Biopsy:

If, after performing all above tests, a doctor suspects mesothelioma, a biopsy should be taken to confirm the mesothelioma diagnoses.

If tests and health history are consistent with mesothelioma, a biopsy allows the doctor to make a conclusive diagnosis. The biopsy is an effective diagnostic tool, but is not used first because the removal of sample of cells or tissue is more invasive than a simple X-ray or blood draw.

The most definitive test for diagnosing mesothelioma is a biopsy (tissue sample) of affected or suspicious tissues. In that doctor who specializes in diagnosing and treating cancer removes sample of tissue for microscopic examination by a pathologist. The pathologist usually also looks for the rate of growth and strength of the tumor.

Types of biopsies:

A biopsy may be done in different ways, depending on where the abnormal area is located.

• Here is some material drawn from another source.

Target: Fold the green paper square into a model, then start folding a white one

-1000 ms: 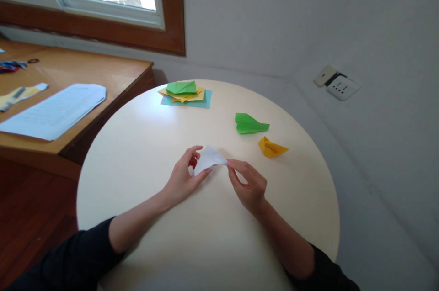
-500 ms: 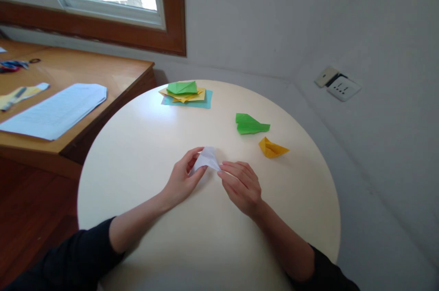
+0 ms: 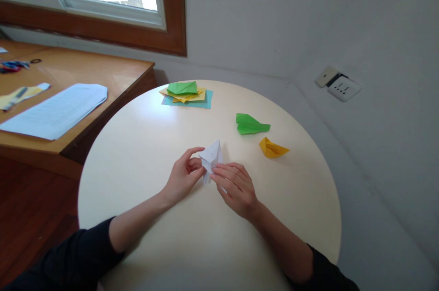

•Fine-needle aspiration biopsy: The physician uses a thin needle to remove a sample of possibly-diseased cells.

•Thoracotomy: In this an incision or small cut is made by physician between two ribs to check inside for signs of disease and to collect a tissue sample.

•Thoracoscopy: If the cancer is in the chest, the doctor may perform a thoracoscopy. In this procedure the incision is made by physician between two ribs and inserts a thin, lighted tube into the chest called a thoroscope. The tube contains a tool to collect cells for examination under a microscope. This test is usually done in a hospital using a local anesthetic or painkiller. If fluid has found in the chest, doctor may drain the fluid out of the body by putting a needle into the chest and using gentle suction to remove the fluid. This is called thoracentesis.

•Peritoneoscopy and laparotomy: If the cancer is found in the abdomen, the doctor may perform peritoneoscopy and laproscopy. These procedures are similar to the thoracoscopy, but the incision is made in the abdominal wall. A thin, lighted tube is used to examine inside the abdomen is called a peritoneoscope. The peritoneoscope is put into an opening made in the abdomen and to collect cells for examination under a microscope. Before the test is done, a local anesthetic will be given. If fluid has collected in your abdomen, your doctor may drain the fluid out of your body by putting a needle into your abdomen and using gentle suction to remove the fluid. This process is called paracentesis.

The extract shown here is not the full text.